Das kommt noch. Ich muss nur noch die richtige Stelle finden (lacht).

Gibt es schon eine favorisierte Stelle?

Nein, aber ich finde schon eine (lacht).

Sie sagten vorhin während der Buchvorstellung, dass in dem Wort Unterhaltung auch das Wort Haltung steckt. Hat man als Künstler in diesen Tagen nicht fast schon die Pflicht, sich zu gesellschaftlichen Themen zu äußern?
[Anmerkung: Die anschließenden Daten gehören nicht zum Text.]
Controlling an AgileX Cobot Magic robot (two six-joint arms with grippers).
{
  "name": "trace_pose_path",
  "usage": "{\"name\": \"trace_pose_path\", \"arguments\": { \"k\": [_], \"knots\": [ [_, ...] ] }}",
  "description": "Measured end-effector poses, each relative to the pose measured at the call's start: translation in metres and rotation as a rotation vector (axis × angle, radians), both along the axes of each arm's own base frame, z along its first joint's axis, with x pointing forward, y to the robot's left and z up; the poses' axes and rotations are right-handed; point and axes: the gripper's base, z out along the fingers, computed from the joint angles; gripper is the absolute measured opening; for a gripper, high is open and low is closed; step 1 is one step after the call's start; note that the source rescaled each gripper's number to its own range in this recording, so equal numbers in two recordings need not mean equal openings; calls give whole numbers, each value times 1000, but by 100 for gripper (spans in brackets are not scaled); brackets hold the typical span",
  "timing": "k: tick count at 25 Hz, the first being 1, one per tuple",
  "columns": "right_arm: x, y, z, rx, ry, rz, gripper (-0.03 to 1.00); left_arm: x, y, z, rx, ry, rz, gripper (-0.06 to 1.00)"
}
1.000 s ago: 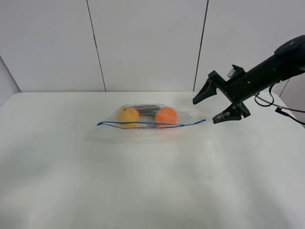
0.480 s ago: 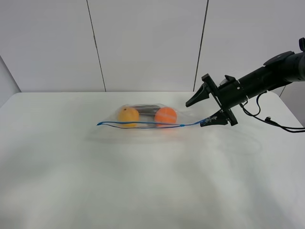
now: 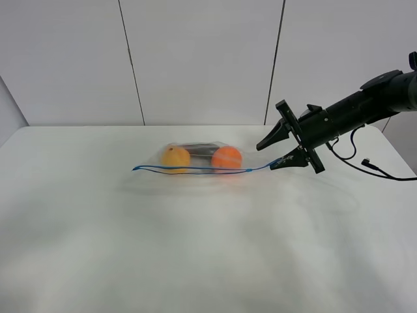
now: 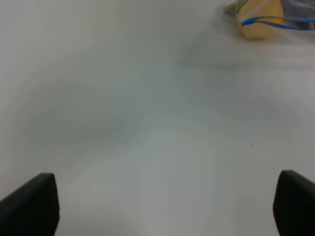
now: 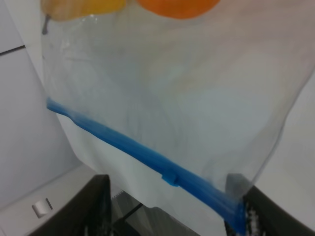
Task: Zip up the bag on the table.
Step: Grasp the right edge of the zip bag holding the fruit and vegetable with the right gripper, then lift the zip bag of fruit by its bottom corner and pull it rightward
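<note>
The clear bag (image 3: 201, 158) lies flat in the middle of the white table (image 3: 195, 248), with two orange balls (image 3: 227, 157) and a dark object inside. Its blue zipper strip (image 3: 195, 169) runs along the near edge. My right gripper (image 3: 272, 154) is open at the strip's right end, its lower finger touching that end. In the right wrist view the strip (image 5: 147, 157) and the bag's corner lie between the spread fingers (image 5: 98, 206), with the small slider tab (image 5: 171, 178) near the end. My left gripper (image 4: 162, 206) is open and empty over bare table, far from the bag (image 4: 266, 19).
A grey panelled wall (image 3: 195, 59) stands behind the table's far edge. The right arm's cable (image 3: 384, 171) trails over the table's right side. The left arm does not show in the exterior high view.
My right gripper has moved left and down from beside the bag to the right end of the zipper strip. The bag has not shifted.
</note>
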Motion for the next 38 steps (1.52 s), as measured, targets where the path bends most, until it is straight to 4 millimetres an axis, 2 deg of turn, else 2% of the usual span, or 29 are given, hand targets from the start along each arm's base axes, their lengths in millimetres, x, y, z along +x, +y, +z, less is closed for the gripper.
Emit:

Ich komme  aus einer kommunistischen Diktatur, in der es gefährlich war, sich zu artikulieren. Wenn ich die Klappe zu weit aufgerissen hätte, wäre mein Vater in den Knast gegangen. Das ist er sowieso. Also haben wir gelernt, die Klappe zu halten und uns mit bestimmten Themen nicht zu beschäftigen. Ich musste erst in Deutschland lernen, mich mit gesellschaftlichen Umständen und solchen Dingen auseinanderzusetzen. Da war ich 14 Jahre alt. Später bei ‚Du‘ war ich 20. Ich habe also zwanzig Jahre verpennt, mich darin zu schulen, Stellung zu beziehen. Deswegen kam das erst viel später.
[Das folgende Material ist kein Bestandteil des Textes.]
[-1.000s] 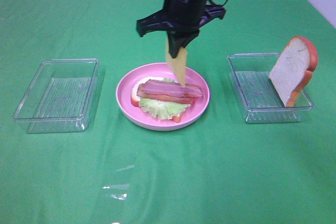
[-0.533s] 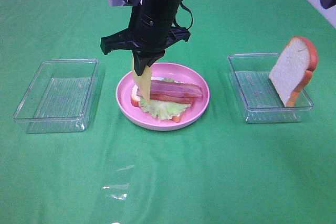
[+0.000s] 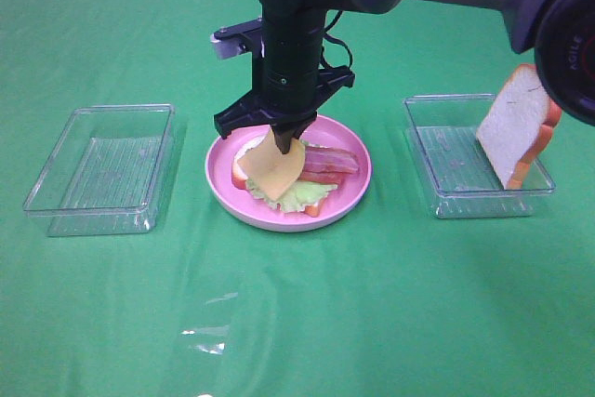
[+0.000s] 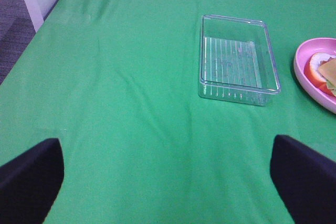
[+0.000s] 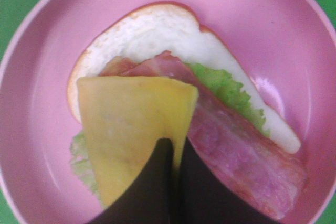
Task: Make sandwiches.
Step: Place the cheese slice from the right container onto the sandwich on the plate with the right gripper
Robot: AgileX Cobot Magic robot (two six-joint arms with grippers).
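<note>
While the right gripper (image 3: 284, 139) hangs over the pink plate (image 3: 225, 194), its jaws are pressed together on one edge of the cheese slice (image 3: 276, 165). The slice hangs tilted from the fingertips, and its lower part lies over the left end of the bacon strips (image 3: 330, 165) and the lettuce (image 3: 296, 197). In the right wrist view the dark fingers (image 5: 157, 187) meet at the slice's near edge, and the yellow cheese (image 5: 128, 129) covers part of the bacon (image 5: 236, 153), the lettuce (image 5: 223, 85) and the lower bread slice (image 5: 157, 32) beneath them.

The half-built sandwich (image 3: 311, 178) rests in the plate, which sits near the middle of the green tablecloth (image 3: 297, 323). Bread is at the bottom, then lettuce, then bacon.

The second bread slice (image 3: 519, 123) stands tilted on its edge in the clear tray (image 3: 446, 194) toward the cloth's right edge, leaning against the tray's right wall. Another clear tray (image 3: 102, 169) lies toward the cloth's left edge, well apart from the plate.

The left gripper (image 4: 168, 179) is off to the left side of the cloth. In the left wrist view its two dark fingertips (image 4: 31, 174) stand wide apart with only green cloth between them. That view also shows the left tray (image 4: 237, 60) and the rim of the plate (image 4: 304, 74).
</note>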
Die Leute, die in unsere Konzerte kommen, haben jedoch ein Recht zu wissen, wo man steht. Und wofür man steht. Ich glaube aber nicht, dass man daraus eine Verpflichtung ableiten sollte. Das muss jeder für sich entscheiden. Wenn jemand sagt, ‚ich artikuliere mich anders, packe das aber nicht in die Musik, weil ich damit unterhalten will‘, ist das für mich legitim. Aber sich grundsätzlich zu Themen der Zeit zu äußern, halte ich schon für wichtig.



Man hört so oft, dass man heute nicht mehr sagen darf, was man denke. Sehen Sie das auch so?
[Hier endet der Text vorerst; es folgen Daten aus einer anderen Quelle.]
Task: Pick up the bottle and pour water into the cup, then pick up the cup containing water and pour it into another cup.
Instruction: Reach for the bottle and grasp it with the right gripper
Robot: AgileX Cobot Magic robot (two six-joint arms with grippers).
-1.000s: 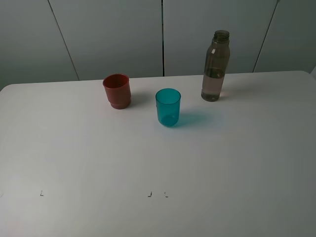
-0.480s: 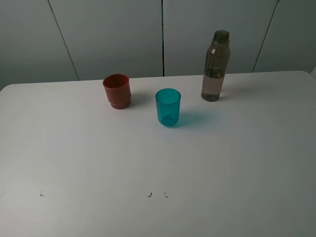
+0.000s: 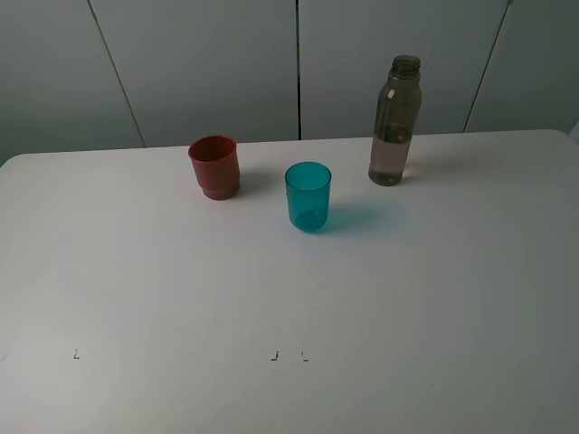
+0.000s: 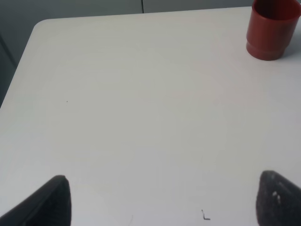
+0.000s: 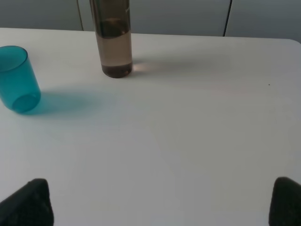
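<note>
Smoky bottle (image 3: 395, 122) upper right untouched, teal cup (image 3: 308, 196) seemingly empty; both pours left; left gripper (image 4: 162, 202), right gripper (image 5: 162, 202) spread wide, unladen.

No text, brand, label or number can be read. The bottle (image 3: 394, 127), the teal cup (image 3: 308, 197) and the red cup (image 3: 215, 167) show plain surfaces. The only signs are small dark angle marks (image 3: 274, 356) on the white counter (image 3: 163, 280), toward its near side: one at near left, two close together near the middle.
</note>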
Nein. Wir müssen das, was wir haben, nämlich die freie Meinungsäußerung, nutzen. Wir dürfen sie jedoch nicht missbrauchen. Aber unser gesellschaftliches Verständnis ist es, selbstbestimmt zu leben. Und selbstbestimmt zu leben, bedeutet, sich zu positionieren und zu artikulieren. Wenn wir ausweichen, weil andere Druck auf uns ausüben und uns dadurch nicht erkennbar zeigen, machen wir den Weg frei für Veränderungen in unserer Gesellschaft, die wir nicht wollen.

Im Augenblick gibt es eine unheimliche Polarisierung, wenn es um die Frage geht, wie man die Konflikte beenden kann. Mit Waffen oder durch Diplomatie. Im Augenblick erlebe ich eine Vitalisierung bei denen, die glauben, dass man mit Waffen Konflikte lösen und Frieden schaffen kann. Es gibt Entwicklungen, wo nichts anderes mehr machbar scheint. Dennoch werden wir uns bemühen müssen, in einem Dialog zu bleiben. Selbst, wenn es unheimlich schwerfällt, weil die Verursacher der Konflikte durch Gräueltaten, die kaum zu beschreiben sind, große Schuld auf sich geladen haben: Wir werden nicht anders können, als miteinander zu reden.

Das Interview wurde im Rahmen der Vorstellung von Peter Maffays Bildband „Peter Maffay. Kein Weg zu weit“ (erschienen im Klartext-Verlag) geführt. In ihm zeigt der Sänger nicht nur Bilder seiner 55 Jahre andauernden Karriere, sondern schildert auch die Situationen, in denen sie entstanden sind. Das ganz persönliche Werk eines Ausnahmekünstlers.